To see the list of your contributions, select your image in the upper-right corner of any Gallery page. Then, select your name to open your account page.
Update your experiment
If you need to, you can make changes to the workflow (modules, parameters, and so on) in an experiment that you published to the Gallery. In Machine Learning Studio, make any changes you'd like to make to the experiment, and then publish again. Your published experiment will be updated with your changes.
You can change any of the following information for your experiment directly in the Gallery:
- Experiment name
- Summary or description
- Visibility setting (Public or Unlisted)
You also can delete the experiment from the Gallery.
You can make these changes, or delete the experiment, from the experiment details page or from your profile page in the Gallery.
From the experiment details page
On the experiment details page, to change the details for your experiment, select Edit.
The details page enters edit mode. To make changes, select Edit next to the experiment name, summary, or tags. When you're finished making changes, select Done.
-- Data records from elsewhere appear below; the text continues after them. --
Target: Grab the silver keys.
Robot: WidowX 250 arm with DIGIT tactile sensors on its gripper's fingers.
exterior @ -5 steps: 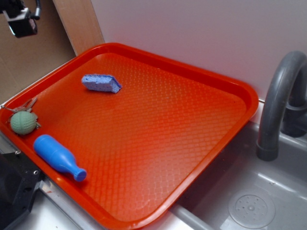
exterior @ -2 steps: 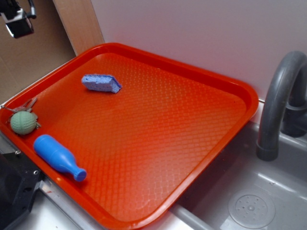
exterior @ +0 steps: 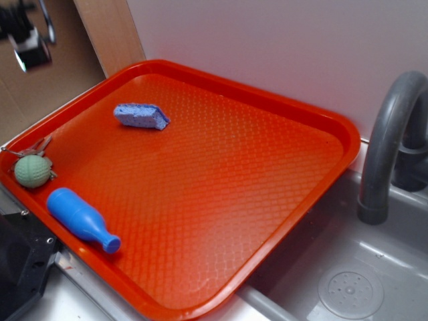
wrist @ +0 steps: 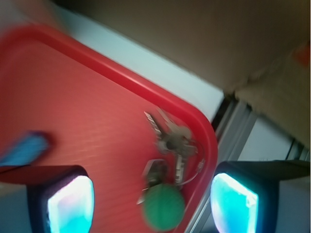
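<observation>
The red tray (exterior: pixel 287 107) took up most of the counter, next to a grey sink (exterior: pixel 374 267) w/ faucet (exterior: pixel 384 134). On the tray: blue bottle (exterior: pixel 81 219), blue sponge (exterior: pixel 141 116), green ball (exterior: pixel 32 171), and the silver keys (wrist: pixel 172 138) tucked in the tray's near-left corner, touching the ball. The end effector (wrist: pixel 150 201) hung above them, jaws spread wide w/ nothing between (wrist view blurry, so prob. mid-motion). Judged early: keys untouched; descent, closing on the bunch & lift all remained.
</observation>
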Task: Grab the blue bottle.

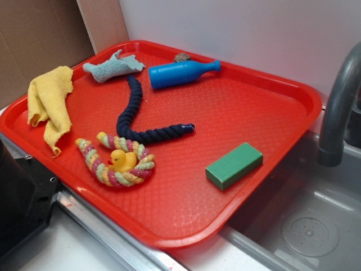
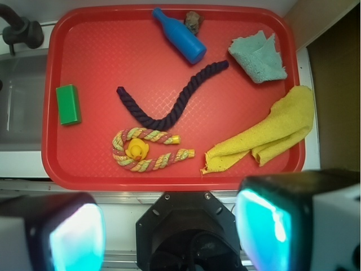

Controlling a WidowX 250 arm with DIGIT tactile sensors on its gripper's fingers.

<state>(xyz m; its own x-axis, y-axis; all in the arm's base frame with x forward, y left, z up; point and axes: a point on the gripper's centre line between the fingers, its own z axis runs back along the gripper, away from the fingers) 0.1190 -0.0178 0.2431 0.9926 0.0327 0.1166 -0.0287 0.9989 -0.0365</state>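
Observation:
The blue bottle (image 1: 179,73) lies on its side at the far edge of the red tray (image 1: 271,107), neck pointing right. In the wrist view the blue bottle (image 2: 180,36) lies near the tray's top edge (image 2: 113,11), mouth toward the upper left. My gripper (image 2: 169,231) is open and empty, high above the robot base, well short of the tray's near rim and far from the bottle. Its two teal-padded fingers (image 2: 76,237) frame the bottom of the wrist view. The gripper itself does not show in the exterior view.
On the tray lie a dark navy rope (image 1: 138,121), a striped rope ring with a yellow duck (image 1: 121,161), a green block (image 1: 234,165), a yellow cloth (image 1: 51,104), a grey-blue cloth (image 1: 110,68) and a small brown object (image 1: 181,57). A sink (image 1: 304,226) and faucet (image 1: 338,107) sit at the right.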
To change the visibility settings for the experiment (Public or Unlisted), or to delete the experiment from the Gallery, select the Settings icon.
From your profile page
On your profile page, select the down arrow for the experiment, and then select Edit. This takes you to the details page for your experiment, in edit mode. When you are finished making changes, select Done.
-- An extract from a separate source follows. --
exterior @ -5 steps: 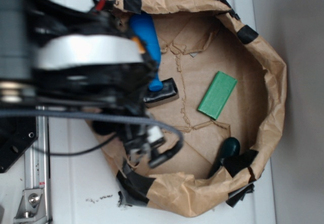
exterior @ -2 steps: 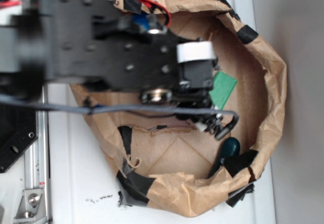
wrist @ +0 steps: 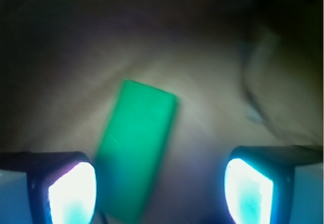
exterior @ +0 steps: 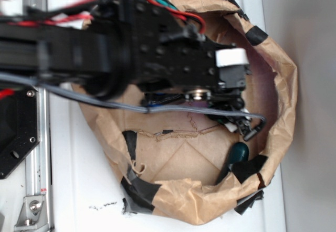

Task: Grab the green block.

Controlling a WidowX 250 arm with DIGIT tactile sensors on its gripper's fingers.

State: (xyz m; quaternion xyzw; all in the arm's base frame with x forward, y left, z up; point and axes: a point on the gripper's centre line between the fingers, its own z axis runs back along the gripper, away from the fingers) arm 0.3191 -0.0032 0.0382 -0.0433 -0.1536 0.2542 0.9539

To delete the experiment from the Gallery, select Delete.
Tips for documenting and publishing your experiment
- You can assume that the reader has prior data science experience, but it can be helpful to use simple language. Explain things in detail whenever possible.
- Cortana Intelligence Suite is relatively new. Not all readers are familiar with how to use it. Provide enough information and step-by-step explanations to help readers navigate your experiment.
- Visuals can be helpful for readers to interpret and use your experiment documentation correctly. Visuals include experiment graphs and screenshots of data. For more information about how to include images in your experiment documentation, see the Publishing Guidelines and Examples collection.
Frequently asked questions
What are the requirements for submitting or editing an image for my experiment?
Images that you submit with your experiment are used to create an experiment tile for your contribution. We recommend that images be smaller than 500 KB, with an aspect ratio of 3:2, and a resolution of 960 × 640.
What happens to the data set I used in the experiment? Is the data set also published in the Gallery?
If your data set is part of your experiment and is not being imported through the Import Data module, the data set is published in the Gallery as part of your experiment. Make sure that the data set that you publish with your experiment has the appropriate licensing terms. The licensing terms should allow anyone to share and download the data.
I have an experiment that uses an Import Data module to pull data from Azure HDInsight or SQL Server. It uses my credentials to retrieve the data. Can I publish this kind of experiment? How can I be assured that my credentials won't be shared?
Currently, you cannot publish an experiment that uses credentials in the Gallery.
How do I enter multiple tags?
After you enter a tag, to enter another tag, press the Tab key.